The Exorcism, First Movement: The Beans

oni wa soto, fuku wa uchi

(out with the devil, in with good fortune)

In this place, we rise and shout:

Good luck in and demons out!

To darkness that has gathered here,

We now demand: Go! Disappear!

In foreign lands, where now sunlight

Is rising silver on beached stones,

Many-colored demons wrapped

In deerskins wander winter night

Free. They fear one thing alone.

They tremble when they hear beans tapped

Together, gathered for the rite

Of Setsubun, Bean-Throwing Fest,

Which, every February, means

The end of winter-darkened fright.

All folk have ways to expel the Beast;

There they drive it out with beans.

But here no Oni stalk our night,

Steal our rice, upset our shelves

Or walk the night to work us ill.

It’s with each other that we fight:

The dark fire is within ourselves

To stoke or extinguish as we will.

Now in this place, we rise and shout

To darkness that has gathered here,

Forgiveness in and anger out!

We eat the beans. It disappears.

The Exorcism, Second Movement: The Book

The book proclaims

that God’s voice

strips the bark from trees

standing in the wilderness

arms raised–

Your money or your life–

How long O Lord–

How long can I stand

here without skin. The wind is cold;

the thunder cracks through; each layer

around layer cowers.

The book reminds

that wilderness is wild

but not empty.

Look!

the voice shouts,

you do not stand alone:

all around you I have planted

my people, whose arms reach out.

Now

the voice whispers

Now

I will sing you

into new skin.

We Speak of Exorcism, Yet

demons never lived here. Just a woman

surrounded by light, who ground the heels of her

palms into her eyes, a woman surrounded

by the spirit, who steadfastly refused

to inhale. We must know the spirit; like a child-

woven paper chain, it rises and falls

here between us, these people you have

called to your side in trouble. We all have

breathed, these forty days, its freshening wind.

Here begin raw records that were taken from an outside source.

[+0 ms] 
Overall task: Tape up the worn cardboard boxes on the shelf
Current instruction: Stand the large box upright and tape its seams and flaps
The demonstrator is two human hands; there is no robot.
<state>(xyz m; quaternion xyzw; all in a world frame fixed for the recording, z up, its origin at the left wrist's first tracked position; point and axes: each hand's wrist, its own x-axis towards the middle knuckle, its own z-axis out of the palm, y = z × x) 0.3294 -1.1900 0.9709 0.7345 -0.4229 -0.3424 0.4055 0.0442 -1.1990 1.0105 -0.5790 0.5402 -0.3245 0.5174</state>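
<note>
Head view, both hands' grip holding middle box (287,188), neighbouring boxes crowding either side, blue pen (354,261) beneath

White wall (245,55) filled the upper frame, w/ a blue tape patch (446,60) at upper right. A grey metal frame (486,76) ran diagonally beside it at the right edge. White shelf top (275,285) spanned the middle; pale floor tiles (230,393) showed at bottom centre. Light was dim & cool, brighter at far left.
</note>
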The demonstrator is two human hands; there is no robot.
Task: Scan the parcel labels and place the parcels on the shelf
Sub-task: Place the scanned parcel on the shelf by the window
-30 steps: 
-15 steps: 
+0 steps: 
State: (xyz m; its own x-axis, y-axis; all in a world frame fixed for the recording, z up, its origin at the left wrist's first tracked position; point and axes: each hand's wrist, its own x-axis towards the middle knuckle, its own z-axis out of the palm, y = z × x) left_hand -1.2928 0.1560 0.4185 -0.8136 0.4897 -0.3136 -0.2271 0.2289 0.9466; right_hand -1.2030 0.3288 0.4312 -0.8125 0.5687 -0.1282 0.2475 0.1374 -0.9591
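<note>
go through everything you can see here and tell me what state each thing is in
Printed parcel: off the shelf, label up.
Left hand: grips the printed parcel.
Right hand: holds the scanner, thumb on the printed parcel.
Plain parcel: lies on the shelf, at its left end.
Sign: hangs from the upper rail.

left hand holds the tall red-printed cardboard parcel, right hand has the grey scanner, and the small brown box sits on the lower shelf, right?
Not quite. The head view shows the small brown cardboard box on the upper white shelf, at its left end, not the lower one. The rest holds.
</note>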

The spirit is the only part of God

I trust: out of darkness, invisible eyes see us

in our frailty. We skitter below like woodmice

cowering alone–we think–waiting,

praying for the spirit to swoop down,

not a dove but a hunting owl: accurate,

terrifying, saving us.

When She Has Finally Moved Out

After the room has emptied, you weigh

the air between winter-locked windows

with your kitchen scale: lighter, easier

to breathe now. You take a sip

of tea, the saucer in your left hand as

you wander, a sacrament. Liberated

like this air, like this room’s white door

now you are swinging

wide

open–

setsubun-1

Occasional Poetry. Wikipedia. 9 Jan. 2015. Web. 25 April 2015.

Sugano Marian Zwerling. The Poetics of the Occasion. Stanford: Stanford UP, 1992.

3 comments on “Occasional Poetry, Part 2

  1. That is a great poem! And you are clearly an awesome friend.